> [Task requirements]: The response has to be every entry, printed word for word.

> [Supplied material]:
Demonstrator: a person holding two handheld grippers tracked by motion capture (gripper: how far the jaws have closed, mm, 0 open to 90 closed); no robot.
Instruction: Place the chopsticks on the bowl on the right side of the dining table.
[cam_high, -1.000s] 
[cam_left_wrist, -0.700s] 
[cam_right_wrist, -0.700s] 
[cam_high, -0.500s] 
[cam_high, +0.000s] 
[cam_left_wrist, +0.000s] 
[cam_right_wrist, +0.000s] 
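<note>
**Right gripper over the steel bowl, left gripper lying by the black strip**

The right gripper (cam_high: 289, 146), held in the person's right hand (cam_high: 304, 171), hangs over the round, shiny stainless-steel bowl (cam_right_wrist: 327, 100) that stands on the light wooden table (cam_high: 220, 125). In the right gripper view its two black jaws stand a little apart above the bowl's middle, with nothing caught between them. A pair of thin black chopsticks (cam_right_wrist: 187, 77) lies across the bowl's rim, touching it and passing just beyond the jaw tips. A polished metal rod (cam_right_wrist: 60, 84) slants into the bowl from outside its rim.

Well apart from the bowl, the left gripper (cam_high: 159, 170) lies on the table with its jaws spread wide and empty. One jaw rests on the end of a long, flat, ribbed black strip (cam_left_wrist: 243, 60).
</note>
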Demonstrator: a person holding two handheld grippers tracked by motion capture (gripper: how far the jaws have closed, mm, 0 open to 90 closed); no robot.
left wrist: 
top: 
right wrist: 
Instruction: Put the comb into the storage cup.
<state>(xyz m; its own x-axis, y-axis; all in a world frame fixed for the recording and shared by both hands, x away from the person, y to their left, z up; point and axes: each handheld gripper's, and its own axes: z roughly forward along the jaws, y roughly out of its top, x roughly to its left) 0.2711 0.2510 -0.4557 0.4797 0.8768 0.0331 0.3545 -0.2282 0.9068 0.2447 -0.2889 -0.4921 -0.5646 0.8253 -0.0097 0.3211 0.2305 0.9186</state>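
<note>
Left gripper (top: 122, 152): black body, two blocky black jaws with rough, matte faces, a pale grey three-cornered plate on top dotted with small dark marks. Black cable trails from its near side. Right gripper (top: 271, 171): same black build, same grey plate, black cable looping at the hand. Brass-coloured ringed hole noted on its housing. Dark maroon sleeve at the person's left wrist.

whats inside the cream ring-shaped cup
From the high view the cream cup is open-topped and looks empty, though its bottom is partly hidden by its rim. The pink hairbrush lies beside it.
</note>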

> [Expected answer]:
Demonstrator: a person holding two handheld grippers tracked by motion capture (gripper: how far the jaws have closed, mm, 0 open to 90 closed); no robot.
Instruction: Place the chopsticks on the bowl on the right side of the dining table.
[cam_high, -1.000s] 
[cam_left_wrist, -0.700s] 
[cam_right_wrist, -0.700s] 
[cam_high, -0.500s] 
[cam_high, +0.000s] 
[cam_left_wrist, +0.000s] 
[cam_right_wrist, +0.000s] 
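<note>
**Right gripper over the steel bowl, left gripper lying by the black strip**

The right gripper (cam_high: 289, 146), held in the person's right hand (cam_high: 304, 171), hangs over the round, shiny stainless-steel bowl (cam_right_wrist: 327, 100) that stands on the light wooden table (cam_high: 220, 125). In the right gripper view its two black jaws stand a little apart above the bowl's middle, with nothing caught between them. A pair of thin black chopsticks (cam_right_wrist: 187, 77) lies across the bowl's rim, touching it and passing just beyond the jaw tips. A polished metal rod (cam_right_wrist: 60, 84) slants into the bowl from outside its rim.

Well apart from the bowl, the left gripper (cam_high: 159, 170) lies on the table with its jaws spread wide and empty. One jaw rests on the end of a long, flat, ribbed black strip (cam_left_wrist: 243, 60).
</note>
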Demonstrator: a person holding two handheld grippers tracked by motion capture (gripper: how far the jaws have closed, mm, 0 open to 90 closed); no robot.
left wrist: 
top: 
right wrist: 
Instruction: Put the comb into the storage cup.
<state>(xyz m; its own x-axis, y-axis; all in a world frame fixed for the recording and shared by both hands, x away from the person, y to their left, z up; point and axes: each handheld gripper's, and its own axes: z roughly forward along the jaws, y roughly out of its top, x roughly to its left) 0.2711 0.2510 -0.4557 0.4797 0.8768 0.0331 0.3545 -0.2282 0.9068 0.2447 -0.2889 -0.4921 -0.5646 0.8253 -0.0097 0.3211 0.2305 0.9186</state>
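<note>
Left gripper (top: 122, 152): black body, two blocky black jaws with rough, matte faces, a pale grey three-cornered plate on top dotted with small dark marks. Black cable trails from its near side. Right gripper (top: 271, 171): same black build, same grey plate, black cable looping at the hand. Brass-coloured ringed hole noted on its housing. Dark maroon sleeve at the person's left wrist.

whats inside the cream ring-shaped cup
From the high view the cream cup is open-topped and looks empty, though its bottom is partly hidden by its rim. The pink hairbrush lies beside it.
</note>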

The output for this exercise is now complete.